17th Florence Korea Film Fest - Festival dedicato al cinema coreano a Firenze

CART

Proiezioni:
Cinema La Comagnia - 28 Marzo 2019 - 17.00
Titolo Coreano:
카트
Pronuncia Originale:
Cat
Titolo Italiano:
Carrello
Regista:
Anno:
2014
Durata:
104
Cast:
Do Kyung-soo, Kim Kang-woo, Kim Young-ee, Moon Jeong-hee, Yum Jung-ah
Sceneggiatore:
Fotografia:
Musica:
Nazione:
corea del sud
Formato:
Colore:
colore
Formato:
dcp
Lingua:
coreano
Sottotitoli:
Italiano, Inglese
Genere:
Formato:
dcp
Distribuzione Internazionale:
Edizione Festival:
Sinossi

Sun-Hee è madre di due figli, e lavora come commessa per un grande discount che nel corso degli ultimi 5 anni le ha promesso numerose volte un impiego full-time. Un giorno, i lavoratori part-time apprendono che presto verranno licenziati e vanno nel panico, decidono quindi di unirsi per protestare contro lo sfruttamento dell'azienda in vista degli imminenti licenziamenti. Sun-Hee, insieme ad altri due colleghi, è scelta come rappresentante dei lavoratori part-time durante la protesta.

Recensione Film

L’attenzione sul mondo della classe comune, e medio bassa, è da sempre molto cara ai registi coreani. Con Cart si assiste alla classica lotta di classe tra dipendenti part-time deboli e sfruttati contro i ricchi padroni; il film racconta dettagliatamente le ingiustizie del sistema di lavoro coreano e il duro trattamento delle donne nella società. Con questo lavoro, il regista punta il dito direttamente contro il dispotico atteggiamento dei dirigenti e mostra la forza delle donne lavoratrici che lottano per i loro diritti.
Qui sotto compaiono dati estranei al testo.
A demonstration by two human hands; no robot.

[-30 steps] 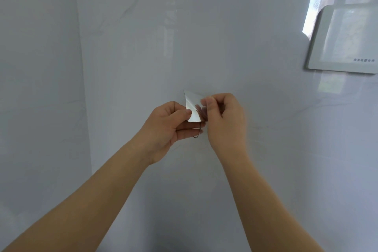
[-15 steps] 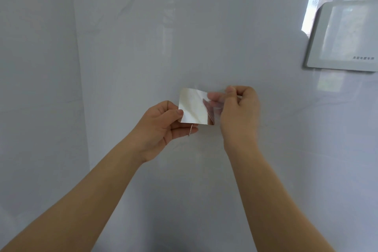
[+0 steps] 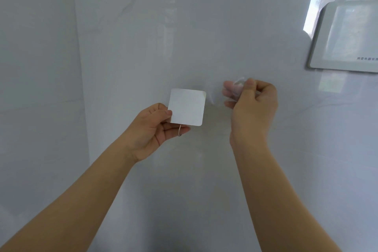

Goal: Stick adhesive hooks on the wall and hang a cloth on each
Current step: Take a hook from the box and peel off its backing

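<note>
Head view. Both bare forearms are reaching up and fwd from the bottom corners of the view toward the wall (image 3: 204,26).

(a) The L hand (image 3: 153,129) is grasping the adhesive hook (image 3: 187,106). The thumb is pressing on the near face at the pad's lower L corner, the fingers are curling behind it, and the palm is facing the camera. The pad is standing approx. upright, tilted slightly, w/ its plain white, round-cornered face toward the camera. It is sitting in front of the wall's middle, w/ the fingers between pad and wall. A thin wire loop (image 3: 180,130) is hanging below the pad's bottom edge and lying across the L fingers.

(b) The R hand (image 3: 253,108) is hovering just beside the pad, to its R and slightly higher, not touching it. The back of the hand is facing the camera. The thumb and curled fingers are pinching a crumpled clear film (image 3: 237,87), w/ fingertips showing through it. Whether the film is joined to the pad cannot be told.

(c) A white panel (image 3: 347,37) is sitting at the wall's upper R edge, well apart from both hands. A side wall (image 3: 36,88) is meeting the main wall at the L corner.
</note>
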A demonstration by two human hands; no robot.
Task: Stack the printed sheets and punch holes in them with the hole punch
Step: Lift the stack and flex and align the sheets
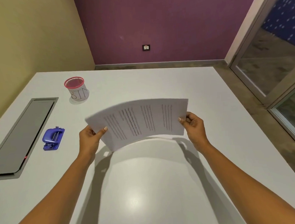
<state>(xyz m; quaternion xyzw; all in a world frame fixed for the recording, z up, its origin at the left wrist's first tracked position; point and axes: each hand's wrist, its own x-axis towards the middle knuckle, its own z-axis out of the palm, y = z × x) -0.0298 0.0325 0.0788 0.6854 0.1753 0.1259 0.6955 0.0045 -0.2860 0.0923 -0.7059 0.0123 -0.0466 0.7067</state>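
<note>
While the head camera looks down over the white counter, I see its smooth, glossy top throwing back a soft patch of light near the front edge. Above it, the printed sheets are held clear of the surface, thin white paper bowed into a shallow arch with lines of dark text running across the upper face; the text is too blurred for me to read, and I cannot tell how many sheets there are. Their curved shadow falls on the counter just beneath.

The left hand has its grip closed on the left edge of the sheets, thumb pressed on top and fingers tucked underneath. The right hand is pinched on the right edge in the same manner, thumb on the upper face. Both forearms are bare and stretch forward from the lower corners, wrists slightly raised.

Well to the left of the sheets, the hole punch lies on the counter, a blue, compact block of glossy plastic with a metal mechanism showing at its middle. Farther back stands a small round mesh cup with a pink rim and a white paper band lettered "BIN". Along the left edge, a long grey rectangular panel is set into the counter.
</note>
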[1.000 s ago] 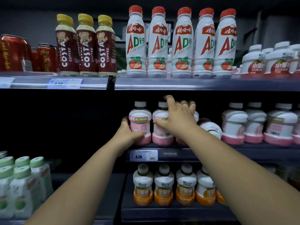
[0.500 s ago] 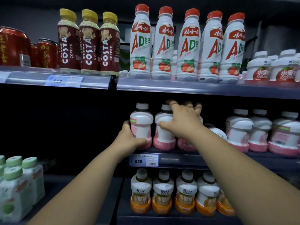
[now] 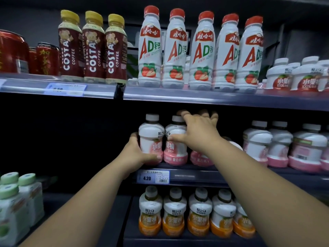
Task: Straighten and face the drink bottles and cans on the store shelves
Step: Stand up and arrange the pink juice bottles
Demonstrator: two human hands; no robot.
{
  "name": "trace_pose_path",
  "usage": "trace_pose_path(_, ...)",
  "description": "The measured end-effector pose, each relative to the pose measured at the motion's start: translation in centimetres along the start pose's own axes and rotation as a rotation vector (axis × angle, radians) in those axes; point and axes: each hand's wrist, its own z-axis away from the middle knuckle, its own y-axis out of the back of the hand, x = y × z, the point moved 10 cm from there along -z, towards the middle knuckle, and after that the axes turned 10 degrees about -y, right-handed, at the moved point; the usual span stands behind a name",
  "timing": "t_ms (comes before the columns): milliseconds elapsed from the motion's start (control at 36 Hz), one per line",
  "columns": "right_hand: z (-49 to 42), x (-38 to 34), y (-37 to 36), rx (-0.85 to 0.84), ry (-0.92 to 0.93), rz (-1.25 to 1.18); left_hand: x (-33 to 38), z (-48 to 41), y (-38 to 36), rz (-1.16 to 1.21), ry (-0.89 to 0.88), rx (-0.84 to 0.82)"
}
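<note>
On the middle shelf (image 3: 204,176) of dark store shelving, the left hand (image 3: 137,155) grips the leftmost pink bottle (image 3: 151,138), its fingers wrapped behind it, just above a price tag (image 3: 154,177). The right hand (image 3: 199,134) lays its thumb on the second pink bottle (image 3: 175,148), with its fingers spread over the tops beyond; whether they grip cannot be told. Orange bottles (image 3: 174,216) stand on the shelf below and AD bottles (image 3: 203,50) on the one above.

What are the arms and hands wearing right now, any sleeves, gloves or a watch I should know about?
Nothing worn shows. The left forearm and right forearm are bare to the frame edge, with no sleeve or cuff. The left hand and right hand are ungloved; no watch, band or ring shows on the wrists or visible fingers.
</note>
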Motion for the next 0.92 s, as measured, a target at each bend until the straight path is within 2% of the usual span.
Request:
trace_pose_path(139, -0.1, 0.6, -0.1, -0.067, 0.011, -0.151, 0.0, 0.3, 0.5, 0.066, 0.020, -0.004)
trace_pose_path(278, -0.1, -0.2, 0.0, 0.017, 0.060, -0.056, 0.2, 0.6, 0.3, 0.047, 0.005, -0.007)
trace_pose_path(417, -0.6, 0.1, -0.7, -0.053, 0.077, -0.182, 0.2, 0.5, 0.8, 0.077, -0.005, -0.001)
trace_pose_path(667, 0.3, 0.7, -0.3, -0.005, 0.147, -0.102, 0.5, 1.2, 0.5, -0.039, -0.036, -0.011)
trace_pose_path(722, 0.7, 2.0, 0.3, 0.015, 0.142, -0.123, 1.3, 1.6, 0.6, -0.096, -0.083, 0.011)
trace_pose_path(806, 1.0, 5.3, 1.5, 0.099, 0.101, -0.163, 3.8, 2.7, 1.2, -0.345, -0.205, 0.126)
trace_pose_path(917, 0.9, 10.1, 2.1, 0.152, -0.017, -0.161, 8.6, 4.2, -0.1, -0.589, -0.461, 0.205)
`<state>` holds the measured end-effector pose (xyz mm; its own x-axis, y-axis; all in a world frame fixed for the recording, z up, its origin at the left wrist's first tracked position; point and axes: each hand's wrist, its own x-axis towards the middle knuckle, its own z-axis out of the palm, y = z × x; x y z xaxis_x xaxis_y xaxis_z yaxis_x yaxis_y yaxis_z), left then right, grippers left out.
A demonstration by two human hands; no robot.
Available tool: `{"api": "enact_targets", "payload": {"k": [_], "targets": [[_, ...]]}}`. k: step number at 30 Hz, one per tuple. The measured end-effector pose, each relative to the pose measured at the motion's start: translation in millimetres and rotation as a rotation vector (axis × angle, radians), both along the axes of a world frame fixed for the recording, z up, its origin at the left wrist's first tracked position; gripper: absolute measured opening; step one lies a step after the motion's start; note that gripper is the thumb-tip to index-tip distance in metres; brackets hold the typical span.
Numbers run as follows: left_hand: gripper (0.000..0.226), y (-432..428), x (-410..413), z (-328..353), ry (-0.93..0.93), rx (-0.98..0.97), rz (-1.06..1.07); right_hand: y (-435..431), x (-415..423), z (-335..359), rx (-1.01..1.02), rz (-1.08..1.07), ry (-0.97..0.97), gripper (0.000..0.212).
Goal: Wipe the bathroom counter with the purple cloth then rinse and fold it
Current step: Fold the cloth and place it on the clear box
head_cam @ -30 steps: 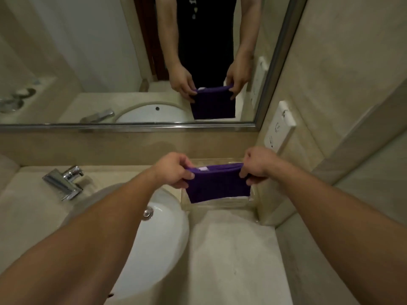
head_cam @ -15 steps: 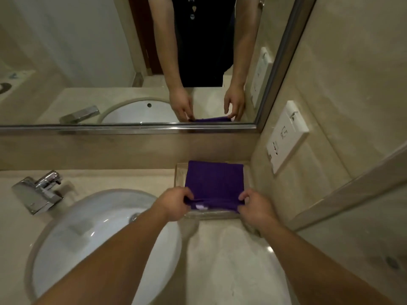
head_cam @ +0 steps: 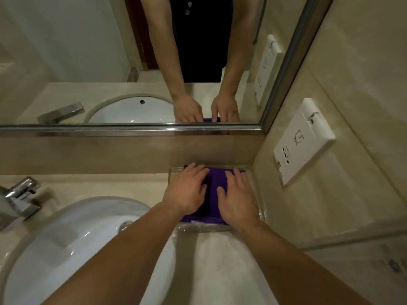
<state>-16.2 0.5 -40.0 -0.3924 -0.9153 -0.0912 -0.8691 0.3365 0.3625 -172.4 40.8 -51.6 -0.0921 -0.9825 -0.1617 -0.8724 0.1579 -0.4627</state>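
Observation:
The folded purple cloth (head_cam: pixel 213 190) lies flat in a clear tray (head_cam: pixel 256 195) at the back right corner of the beige counter (head_cam: pixel 220 271). My left hand (head_cam: pixel 187 190) presses on the cloth's left half with straight fingers. My right hand (head_cam: pixel 236 198) lies flat on its right half. Both palms cover most of the cloth; a purple strip shows between them and along the near edge.
A white basin (head_cam: pixel 66 249) is sunk in the counter at the left, with a chrome tap (head_cam: pixel 18 199) behind it. The mirror (head_cam: pixel 110 62) runs along the back wall. A white socket plate (head_cam: pixel 302 139) is on the right wall.
The cloth, held hanging by its top edge a second ago, was laid down into the tray. Both hands let go of the edge and now press flat on top.

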Motion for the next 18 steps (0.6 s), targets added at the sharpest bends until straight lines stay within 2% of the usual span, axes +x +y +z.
{"api": "enact_targets", "payload": {"k": [5,9,13,15,18], "targets": [[0.061,-20.8,-12.9,-40.2,-0.257,0.042,-0.118,-10.8,-0.7,-30.0,0.106,0.087,0.182,0.060],[0.068,-15.0,-8.3,-61.0,-0.257,-0.005,-0.049,-15.2,-7.0,-47.4,0.098,0.122,0.211,0.067],[0.068,-10.0,-9.8,-61.9,-0.239,0.002,0.042,-21.4,-11.7,-48.2,0.125,0.169,0.236,0.060],[0.068,-8.8,-12.1,-58.2,-0.246,0.031,0.065,-25.4,-10.1,-40.0,0.116,0.163,0.269,0.068],[0.071,-8.2,-12.1,-53.9,-0.255,0.027,0.075,-34.6,-2.0,-27.0,-0.010,0.129,0.262,0.083]]}}
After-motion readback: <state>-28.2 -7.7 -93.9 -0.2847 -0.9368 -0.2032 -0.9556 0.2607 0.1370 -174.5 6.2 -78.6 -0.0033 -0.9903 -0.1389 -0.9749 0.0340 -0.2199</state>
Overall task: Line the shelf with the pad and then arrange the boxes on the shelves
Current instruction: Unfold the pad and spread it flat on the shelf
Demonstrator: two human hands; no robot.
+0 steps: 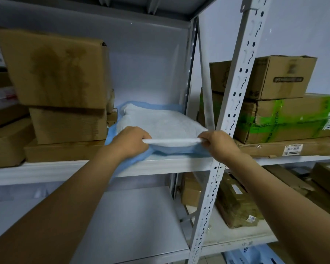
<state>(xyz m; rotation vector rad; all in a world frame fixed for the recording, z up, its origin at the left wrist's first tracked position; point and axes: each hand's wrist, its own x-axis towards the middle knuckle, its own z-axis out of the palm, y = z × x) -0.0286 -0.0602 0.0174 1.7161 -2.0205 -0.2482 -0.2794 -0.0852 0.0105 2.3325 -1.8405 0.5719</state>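
Note:
A white pad with a blue backing (160, 122) lies rumpled on the middle shelf (69, 169), between a stack of cardboard boxes (63, 88) and the white upright post (231, 115). My left hand (130, 140) grips the pad's folded front edge at its left end. My right hand (217, 142) grips the same edge at its right end, close to the post. The front edge is lifted a little off the shelf. Blue backing hangs over the shelf's front lip below my left wrist.
More cardboard boxes (282, 115) are stacked on the neighbouring shelf unit to the right, one wrapped in green tape. The lower shelf (133, 221) shows a bare white board, with brown parcels (234, 204) on the right side. Flat boxes (4, 138) sit at far left.

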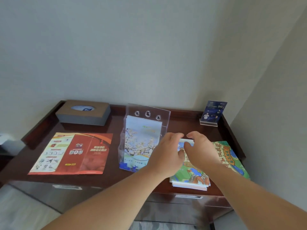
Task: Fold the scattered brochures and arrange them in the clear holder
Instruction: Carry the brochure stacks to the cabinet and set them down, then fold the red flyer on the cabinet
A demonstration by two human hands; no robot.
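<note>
Done: one blossom brochure (141, 141) stands in the clear holder (164, 117), just left of the left hand (166, 153).
Underway: left hand and right hand (201, 151) rest bent fingers on the green brochure (191, 173); whether they grip or press cannot be told.
Remaining: the red brochure (71, 153) lies unfolded, well left of both hands.

A single wide-angle view, worn on the head, looks forward and down at the tabletop (113, 163) from above its near edge. The wall (116, 47) fills the upper half of the frame. It sits close: the left hand (163, 151) and right hand (201, 150) reach in from the bottom edge.
</note>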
Iniziando come un dramma d'insieme la pellicola mostra le diverse e difficili circostanze delle donne lavoratrici, man mano che la protesta si fa più insistente, viene mostrata la vera natura della classe dirigente che per placare la protesta non esita ad usare la forza sia in maniera legale che in maniera illegale. Il film esplora la vita delle dipendenti part time sia all’interno del supermercato che nella loro vita comune, costrette a destreggiarsi tra un duro lavoro sottopagato in cui vengono sfruttate e la necessità di tenerlo per poter mantenere la propria famiglia. Negli ultimi anni pochi registi coreani hanno affrontato i diritti delle donne in modo così efficace.